Canterton strolled across the grass, and down through the Japanese garden where lilies floated in the still pools that reflected the moonlight. All the shadows were very sharp and black, the cypresses standing like obelisks, the yew hedge of the rosery a wall of obsidian. Canterton wandered up and down the stone paths of the rosery, and knocked his pipe out in order to smell the faint perfumes that lingered in the still air. He had lived so much among flowers that his sense of smell had become extraordinarily sensitive, and he could distinguish many a rose in the dark by means of its perfume. The full moon stared at him over the yew hedge, huge and yellow in a cloudless sky, and Canterton thought of Lynette’s fairies down in the Wilderness tripping round the fairy ring on the dewy grass.

The sense of an increasing loneliness forced itself upon him as he walked up and down the paths of the rosery. For of late he had come to know that he was lonely, in spite of Lynette, in spite of all his fascinating problems, in spite of his love of life and of growth. That was just it. He loved the colours, the scents, and the miraculous complexities of life so strongly that he wanted someone to share this love, someone who understood, someone who possessed both awe and curiosity. Lynette was very dear to him, dearer than anything else on earth, but she was the child, and doubtless he would lose her when she became the woman.

He supposed that some day she would marry, and the thought of it almost shocked him.

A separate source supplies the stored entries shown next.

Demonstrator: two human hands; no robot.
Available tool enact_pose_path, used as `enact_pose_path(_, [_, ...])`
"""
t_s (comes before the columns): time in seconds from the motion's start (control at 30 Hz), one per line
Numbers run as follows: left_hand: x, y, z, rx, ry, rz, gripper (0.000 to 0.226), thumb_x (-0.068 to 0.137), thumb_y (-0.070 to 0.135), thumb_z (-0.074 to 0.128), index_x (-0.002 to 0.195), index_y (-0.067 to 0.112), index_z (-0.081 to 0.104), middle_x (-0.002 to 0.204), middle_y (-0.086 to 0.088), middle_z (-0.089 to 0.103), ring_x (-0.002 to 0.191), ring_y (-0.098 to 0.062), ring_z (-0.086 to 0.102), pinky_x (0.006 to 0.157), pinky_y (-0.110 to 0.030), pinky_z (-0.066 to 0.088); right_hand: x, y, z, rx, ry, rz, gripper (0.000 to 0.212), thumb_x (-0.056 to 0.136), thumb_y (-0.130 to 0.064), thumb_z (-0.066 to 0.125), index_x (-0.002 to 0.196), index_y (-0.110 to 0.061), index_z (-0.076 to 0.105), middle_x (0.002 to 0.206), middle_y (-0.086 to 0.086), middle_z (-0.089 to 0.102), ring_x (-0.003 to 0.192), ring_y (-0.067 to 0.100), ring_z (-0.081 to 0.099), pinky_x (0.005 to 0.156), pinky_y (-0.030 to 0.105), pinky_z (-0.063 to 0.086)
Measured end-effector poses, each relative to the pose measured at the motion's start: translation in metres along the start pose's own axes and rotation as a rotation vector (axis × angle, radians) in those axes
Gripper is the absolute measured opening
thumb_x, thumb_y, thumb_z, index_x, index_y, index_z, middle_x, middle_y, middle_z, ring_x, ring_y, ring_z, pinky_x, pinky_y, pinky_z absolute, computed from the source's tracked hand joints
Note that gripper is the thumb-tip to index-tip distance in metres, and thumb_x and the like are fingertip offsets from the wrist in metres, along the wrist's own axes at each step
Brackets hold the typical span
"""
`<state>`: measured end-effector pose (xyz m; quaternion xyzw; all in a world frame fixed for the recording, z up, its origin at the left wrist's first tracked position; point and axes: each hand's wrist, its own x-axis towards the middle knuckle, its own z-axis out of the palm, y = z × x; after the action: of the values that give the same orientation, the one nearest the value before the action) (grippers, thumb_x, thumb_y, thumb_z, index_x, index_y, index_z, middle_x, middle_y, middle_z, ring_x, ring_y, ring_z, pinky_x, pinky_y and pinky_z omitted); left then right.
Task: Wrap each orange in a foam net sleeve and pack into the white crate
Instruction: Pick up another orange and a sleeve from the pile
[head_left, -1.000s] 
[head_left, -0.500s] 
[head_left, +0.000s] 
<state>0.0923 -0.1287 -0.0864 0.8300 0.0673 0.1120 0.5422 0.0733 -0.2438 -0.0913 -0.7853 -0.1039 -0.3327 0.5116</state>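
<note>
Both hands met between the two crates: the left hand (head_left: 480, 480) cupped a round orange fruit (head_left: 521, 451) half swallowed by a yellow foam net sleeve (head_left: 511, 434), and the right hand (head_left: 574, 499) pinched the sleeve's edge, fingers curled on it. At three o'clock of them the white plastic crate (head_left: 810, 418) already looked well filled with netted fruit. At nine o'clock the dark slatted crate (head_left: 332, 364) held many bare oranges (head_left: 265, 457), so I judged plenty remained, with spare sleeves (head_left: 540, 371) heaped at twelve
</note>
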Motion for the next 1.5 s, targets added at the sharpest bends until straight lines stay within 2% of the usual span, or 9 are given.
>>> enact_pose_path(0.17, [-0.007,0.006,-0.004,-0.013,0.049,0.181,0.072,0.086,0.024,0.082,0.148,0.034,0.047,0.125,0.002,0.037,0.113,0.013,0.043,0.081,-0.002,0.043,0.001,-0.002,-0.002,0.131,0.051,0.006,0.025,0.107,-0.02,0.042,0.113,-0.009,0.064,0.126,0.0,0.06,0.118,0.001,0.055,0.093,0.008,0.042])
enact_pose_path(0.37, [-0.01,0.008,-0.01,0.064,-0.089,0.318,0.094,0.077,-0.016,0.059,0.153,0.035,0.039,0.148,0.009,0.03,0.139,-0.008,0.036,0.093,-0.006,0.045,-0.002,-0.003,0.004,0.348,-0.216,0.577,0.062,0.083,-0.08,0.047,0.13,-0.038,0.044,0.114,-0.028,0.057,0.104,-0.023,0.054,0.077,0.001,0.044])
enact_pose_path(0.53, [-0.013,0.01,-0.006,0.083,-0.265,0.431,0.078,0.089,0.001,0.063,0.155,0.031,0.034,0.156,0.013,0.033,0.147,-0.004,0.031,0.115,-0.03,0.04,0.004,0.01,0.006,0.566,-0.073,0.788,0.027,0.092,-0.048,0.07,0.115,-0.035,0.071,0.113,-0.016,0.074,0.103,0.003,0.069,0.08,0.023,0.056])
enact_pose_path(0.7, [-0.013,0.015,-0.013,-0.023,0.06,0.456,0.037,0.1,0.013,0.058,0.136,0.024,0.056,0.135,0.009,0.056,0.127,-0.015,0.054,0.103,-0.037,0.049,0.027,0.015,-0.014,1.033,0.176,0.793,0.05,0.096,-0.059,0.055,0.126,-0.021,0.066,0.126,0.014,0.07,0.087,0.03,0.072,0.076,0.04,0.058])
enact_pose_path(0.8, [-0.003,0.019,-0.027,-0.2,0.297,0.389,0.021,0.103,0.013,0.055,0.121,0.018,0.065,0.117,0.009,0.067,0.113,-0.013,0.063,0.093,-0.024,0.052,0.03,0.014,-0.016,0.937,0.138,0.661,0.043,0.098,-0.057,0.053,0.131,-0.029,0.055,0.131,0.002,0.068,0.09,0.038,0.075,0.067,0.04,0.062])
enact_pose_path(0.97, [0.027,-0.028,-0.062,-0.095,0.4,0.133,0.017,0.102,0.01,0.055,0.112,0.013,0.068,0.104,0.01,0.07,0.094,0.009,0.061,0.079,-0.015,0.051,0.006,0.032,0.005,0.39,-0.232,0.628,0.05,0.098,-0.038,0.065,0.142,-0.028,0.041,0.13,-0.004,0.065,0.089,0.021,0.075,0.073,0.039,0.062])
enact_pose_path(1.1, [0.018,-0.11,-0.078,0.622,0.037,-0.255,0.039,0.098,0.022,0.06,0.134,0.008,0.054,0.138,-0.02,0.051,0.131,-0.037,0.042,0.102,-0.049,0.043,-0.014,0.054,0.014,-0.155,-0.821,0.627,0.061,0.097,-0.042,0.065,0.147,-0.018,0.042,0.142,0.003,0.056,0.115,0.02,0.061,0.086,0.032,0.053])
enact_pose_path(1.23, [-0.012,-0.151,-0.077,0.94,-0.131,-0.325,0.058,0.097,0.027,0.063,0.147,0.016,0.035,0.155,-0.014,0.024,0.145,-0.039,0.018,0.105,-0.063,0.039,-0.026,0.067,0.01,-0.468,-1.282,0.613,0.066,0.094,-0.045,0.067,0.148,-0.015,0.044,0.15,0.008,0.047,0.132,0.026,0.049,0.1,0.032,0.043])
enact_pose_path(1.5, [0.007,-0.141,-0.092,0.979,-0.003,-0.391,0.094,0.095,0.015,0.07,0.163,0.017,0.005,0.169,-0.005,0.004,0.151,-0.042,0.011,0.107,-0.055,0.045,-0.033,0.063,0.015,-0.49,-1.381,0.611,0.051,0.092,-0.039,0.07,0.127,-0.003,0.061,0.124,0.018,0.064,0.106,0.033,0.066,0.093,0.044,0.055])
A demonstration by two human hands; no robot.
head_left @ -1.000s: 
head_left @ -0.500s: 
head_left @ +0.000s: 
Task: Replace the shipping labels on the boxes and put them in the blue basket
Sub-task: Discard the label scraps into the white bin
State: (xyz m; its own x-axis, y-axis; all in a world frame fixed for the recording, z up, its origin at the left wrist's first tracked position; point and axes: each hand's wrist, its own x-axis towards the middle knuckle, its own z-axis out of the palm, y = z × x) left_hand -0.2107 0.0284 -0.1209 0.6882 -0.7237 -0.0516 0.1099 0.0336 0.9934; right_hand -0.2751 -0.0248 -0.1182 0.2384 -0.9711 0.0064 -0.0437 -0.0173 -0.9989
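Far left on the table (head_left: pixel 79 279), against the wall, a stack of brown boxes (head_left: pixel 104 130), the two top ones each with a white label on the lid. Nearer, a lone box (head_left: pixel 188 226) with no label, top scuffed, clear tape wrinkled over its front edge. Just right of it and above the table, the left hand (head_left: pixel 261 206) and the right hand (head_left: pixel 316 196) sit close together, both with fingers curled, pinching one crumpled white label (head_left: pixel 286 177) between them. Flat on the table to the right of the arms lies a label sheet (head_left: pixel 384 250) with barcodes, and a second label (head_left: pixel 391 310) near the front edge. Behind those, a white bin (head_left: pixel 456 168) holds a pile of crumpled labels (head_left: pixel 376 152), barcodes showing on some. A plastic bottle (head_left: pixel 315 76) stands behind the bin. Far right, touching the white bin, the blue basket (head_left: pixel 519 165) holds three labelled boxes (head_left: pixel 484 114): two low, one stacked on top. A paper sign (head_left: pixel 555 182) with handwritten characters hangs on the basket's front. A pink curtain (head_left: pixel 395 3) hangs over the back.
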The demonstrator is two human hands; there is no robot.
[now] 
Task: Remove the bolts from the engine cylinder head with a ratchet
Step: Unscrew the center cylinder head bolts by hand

Good God, what a lottery it was! He might have to hand her over to some raw boy—and if life proved unkind to her! Well, after all, it was Nature. And how did marriages come about? How had his own come about? What on earth had made him marry Gertrude? What on earth made most men marry most women? He had been shy, rather diffident, a big fellow in earnest, and he remembered how Gertrude had made a little hero of him because of his travels. Yes, he supposed it had been suggestion. Every woman, the lure of the feminine thing, a dim notion that they would be fellow enthusiasts, and that the woman was what he had imagined woman to be.

Canterton smiled to himself, but the pathetic humour of life did not make him feel any less lonely. He wanted someone who would walk with him on such a night as this, someone to whom it was not necessary to say trite things, someone to whom a touch of the hand would be eloquent, someone who had his patient, watchful, wonder-obsessed soul. He was not spending half of himself, because he could not pour out one half of all that was in him. It seemed a monstrous thing that a man should have taught himself to see so much, and that he should have no one to see life with him as he saw it.


CHAPTER III

GUINEVERE HAS HER PORTRAIT PAINTED

The second day of Guinevere’s dawning found Canterton in the rosery, under the white tent umbrella. It was just such a day as yesterday, with perhaps a few more white galleons sailing the sky and making the blue seem even bluer.

Guinevere’s first bud was opening to the sun, the coral pink outer petals with their edging of saffron unfolding to show a heart of fire.

About eleven o’clock Lavender, the foreman, appeared in the rosery, an alert, wiry figure in sun hat, rich brown trousers, and a blue check shirt. Lavender was swarthy and reticent, with a pronounced chin, and a hooked nose that was like the inquiring beak of a bird. He had extraordinarily deep-set eyes, and these eyes of his were the man. He rarely missed seeing anything, from the first tinge of rust on a rose, to the beginnings of American blight on a fruit tree. As for his work, Lavender was something of a fanatic and a Frenchman. Go-as-you-please dullards did not like him. He was too ubiquitous, too shrewd, too enthusiastic, too quick in picking out a piece of scamped work, too sarcastic when he found a thing done badly. Lavender could label everything, and his technical knowledge was superb. Canterton paid him five hundred a year, knowing that the man was worth it.